▸ **WHAT THE TASK REQUIRES**:
Set down all of the data exactly as it appears.

▸ **DATA SECTION**:

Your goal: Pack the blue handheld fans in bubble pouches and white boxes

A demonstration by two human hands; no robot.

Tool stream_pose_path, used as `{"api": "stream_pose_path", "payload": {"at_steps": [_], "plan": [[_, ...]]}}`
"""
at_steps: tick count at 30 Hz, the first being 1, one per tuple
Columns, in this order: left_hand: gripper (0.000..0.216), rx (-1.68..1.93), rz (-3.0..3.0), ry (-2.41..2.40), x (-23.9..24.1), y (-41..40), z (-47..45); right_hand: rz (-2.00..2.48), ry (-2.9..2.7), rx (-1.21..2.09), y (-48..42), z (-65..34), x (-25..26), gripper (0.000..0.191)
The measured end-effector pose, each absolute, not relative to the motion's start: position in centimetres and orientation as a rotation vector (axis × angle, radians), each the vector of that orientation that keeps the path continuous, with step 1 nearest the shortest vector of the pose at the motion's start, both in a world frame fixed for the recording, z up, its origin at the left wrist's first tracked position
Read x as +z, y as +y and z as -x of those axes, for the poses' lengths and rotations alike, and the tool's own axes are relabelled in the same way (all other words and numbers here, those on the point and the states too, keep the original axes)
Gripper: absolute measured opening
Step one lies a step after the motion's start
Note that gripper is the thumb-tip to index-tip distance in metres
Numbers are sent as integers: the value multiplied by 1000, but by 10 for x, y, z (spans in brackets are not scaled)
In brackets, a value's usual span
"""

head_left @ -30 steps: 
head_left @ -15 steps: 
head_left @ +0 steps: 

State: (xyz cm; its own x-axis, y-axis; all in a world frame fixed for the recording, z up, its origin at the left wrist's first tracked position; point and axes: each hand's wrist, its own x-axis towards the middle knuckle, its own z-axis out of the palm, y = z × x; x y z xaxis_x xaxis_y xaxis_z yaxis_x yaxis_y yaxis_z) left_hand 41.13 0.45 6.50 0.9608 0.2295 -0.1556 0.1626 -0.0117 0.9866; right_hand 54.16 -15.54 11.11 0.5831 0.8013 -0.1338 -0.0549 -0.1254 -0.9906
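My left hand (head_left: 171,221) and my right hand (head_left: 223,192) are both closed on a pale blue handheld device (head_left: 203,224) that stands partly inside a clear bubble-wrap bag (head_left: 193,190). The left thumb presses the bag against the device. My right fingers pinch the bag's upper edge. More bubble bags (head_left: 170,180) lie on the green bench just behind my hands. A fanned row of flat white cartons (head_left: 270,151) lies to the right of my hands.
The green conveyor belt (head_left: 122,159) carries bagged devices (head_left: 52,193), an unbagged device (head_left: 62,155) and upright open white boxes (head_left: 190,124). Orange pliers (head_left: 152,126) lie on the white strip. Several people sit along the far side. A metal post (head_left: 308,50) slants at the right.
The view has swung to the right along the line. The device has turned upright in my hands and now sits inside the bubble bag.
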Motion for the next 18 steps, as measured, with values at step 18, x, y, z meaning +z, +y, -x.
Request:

▸ **ANSWER TO THE EXERCISE**:
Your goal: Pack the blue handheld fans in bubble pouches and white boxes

A demonstration by two human hands; no robot.

Tool stream_pose_path, used as `{"api": "stream_pose_path", "payload": {"at_steps": [_], "plan": [[_, ...]]}}`
"""
at_steps: tick count at 30 Hz, the first being 1, one per tuple
Columns, in this order: left_hand: gripper (0.000..0.216), rx (-1.68..1.93), rz (-3.0..3.0), ry (-2.41..2.40), x (-23.9..24.1), y (-41..40), z (-47..45); right_hand: rz (-2.00..2.48), ry (-2.9..2.7), rx (-1.21..2.09), y (-48..42), z (-65..34), x (-25..26), gripper (0.000..0.191)
The measured end-effector pose, each absolute, not relative to the motion's start: position in centimetres and orientation as a rotation vector (axis × angle, radians), each the vector of that orientation that keeps the path continuous, with step 1 nearest the shortest vector of the pose at the motion's start, both in a world frame fixed for the recording, z up, its origin at the left wrist's first tracked position
Read x as +z, y as +y and z as -x of those axes, for the poses' lengths and rotations alike, and the tool's own axes are relabelled in the same way (all other words and numbers here, those on the point and the states too, keep the original axes)
Gripper: absolute measured opening
Step one lies a step after the motion's start
Note that gripper is the thumb-tip to index-tip distance in metres
Numbers are sent as integers: the value multiplied by 1000, but by 10 for x, y, z (spans in brackets are not scaled)
In brackets, a value's usual span
"""

head_left @ -30 steps: 
head_left @ -15 steps: 
head_left @ +0 steps: 

State: (xyz cm; its own x-axis, y-axis; all in a world frame fixed for the recording, z up, its origin at the left wrist's first tracked position; point and axes: each hand's wrist, its own x-axis towards the middle knuckle, its own z-axis out of the palm, y = z × x; x y z xaxis_x xaxis_y xaxis_z yaxis_x yaxis_y yaxis_z) left_hand 41.13 0.45 6.50 0.9608 0.2295 -0.1556 0.1626 -0.0117 0.9866; right_hand 54.16 -15.54 11.11 0.5831 0.8013 -0.1338 -0.0549 -0.1254 -0.9906
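My left hand (head_left: 171,221) and my right hand (head_left: 223,192) are both closed on a pale blue handheld device (head_left: 203,224) that stands partly inside a clear bubble-wrap bag (head_left: 193,190). The left thumb presses the bag against the device. My right fingers pinch the bag's upper edge. More bubble bags (head_left: 170,180) lie on the green bench just behind my hands. A fanned row of flat white cartons (head_left: 270,151) lies to the right of my hands.
The green conveyor belt (head_left: 122,159) carries bagged devices (head_left: 52,193), an unbagged device (head_left: 62,155) and upright open white boxes (head_left: 190,124). Orange pliers (head_left: 152,126) lie on the white strip. Several people sit along the far side. A metal post (head_left: 308,50) slants at the right.
The view has swung to the right along the line. The device has turned upright in my hands and now sits inside the bubble bag.
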Motion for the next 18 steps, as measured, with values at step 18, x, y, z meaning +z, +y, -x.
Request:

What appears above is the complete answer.